Well it's not a very advanced technology, it's really simple and off the
shelf, and as far as I could see the blocksize debate did favour the powerful
players anyway - the 1mb block was supported by the few big miners which is
why it is staying that way stubbornly for so long.

On the plus side we have completely transparency in financial transactions, as
well as having a network of trust which is an indelible record, automated
trust if you will.

Some of the advantages touted:

“Basing on what I heard, blockchain means the following to me: any person may
enter a database, extract all required documents to buy a land plot, form the
package in an hour’s time, send it to relevant entities, and once it is
confirmed, get an answer in an hour.
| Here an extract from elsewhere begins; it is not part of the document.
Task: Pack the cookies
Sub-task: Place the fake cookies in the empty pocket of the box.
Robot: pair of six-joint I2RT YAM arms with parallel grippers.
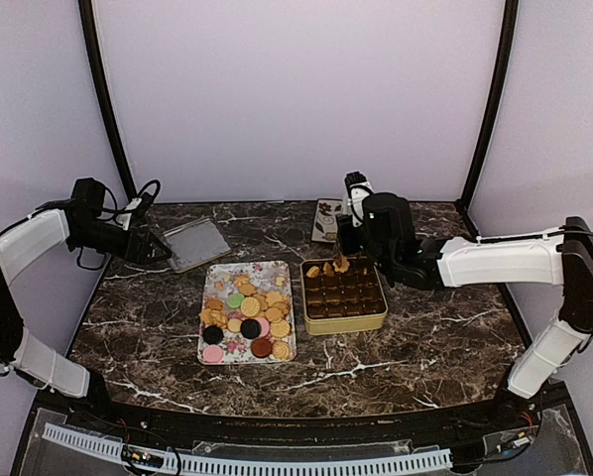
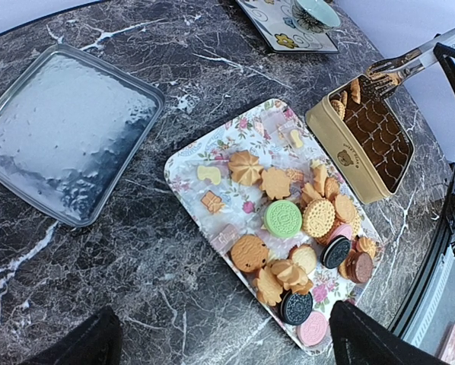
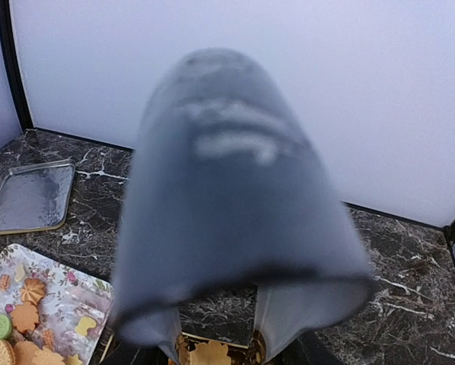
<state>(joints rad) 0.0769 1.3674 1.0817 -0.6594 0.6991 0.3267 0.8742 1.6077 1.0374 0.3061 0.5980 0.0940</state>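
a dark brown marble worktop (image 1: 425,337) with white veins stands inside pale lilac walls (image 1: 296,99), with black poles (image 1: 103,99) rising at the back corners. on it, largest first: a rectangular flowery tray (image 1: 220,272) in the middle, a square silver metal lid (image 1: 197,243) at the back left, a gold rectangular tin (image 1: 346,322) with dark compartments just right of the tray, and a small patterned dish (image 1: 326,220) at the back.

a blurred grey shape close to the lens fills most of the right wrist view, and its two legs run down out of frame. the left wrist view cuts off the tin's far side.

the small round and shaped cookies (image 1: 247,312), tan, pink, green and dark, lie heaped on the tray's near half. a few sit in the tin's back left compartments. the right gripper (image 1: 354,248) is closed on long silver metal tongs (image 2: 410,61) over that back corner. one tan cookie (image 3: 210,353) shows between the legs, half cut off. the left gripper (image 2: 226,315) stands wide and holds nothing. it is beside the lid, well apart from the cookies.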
This is certainly a revolution.”

“The same thing is taxation. Any taxpayer will be able to trace their
particular payments. Generally, they say that taxation system becomes
personalized, that you’ll be able to pay taxes for particular needs, and trace
what your payment is spent on. It is a completely different concept. We will
have to realize many things, we will have to completely alter our way of
thinking.”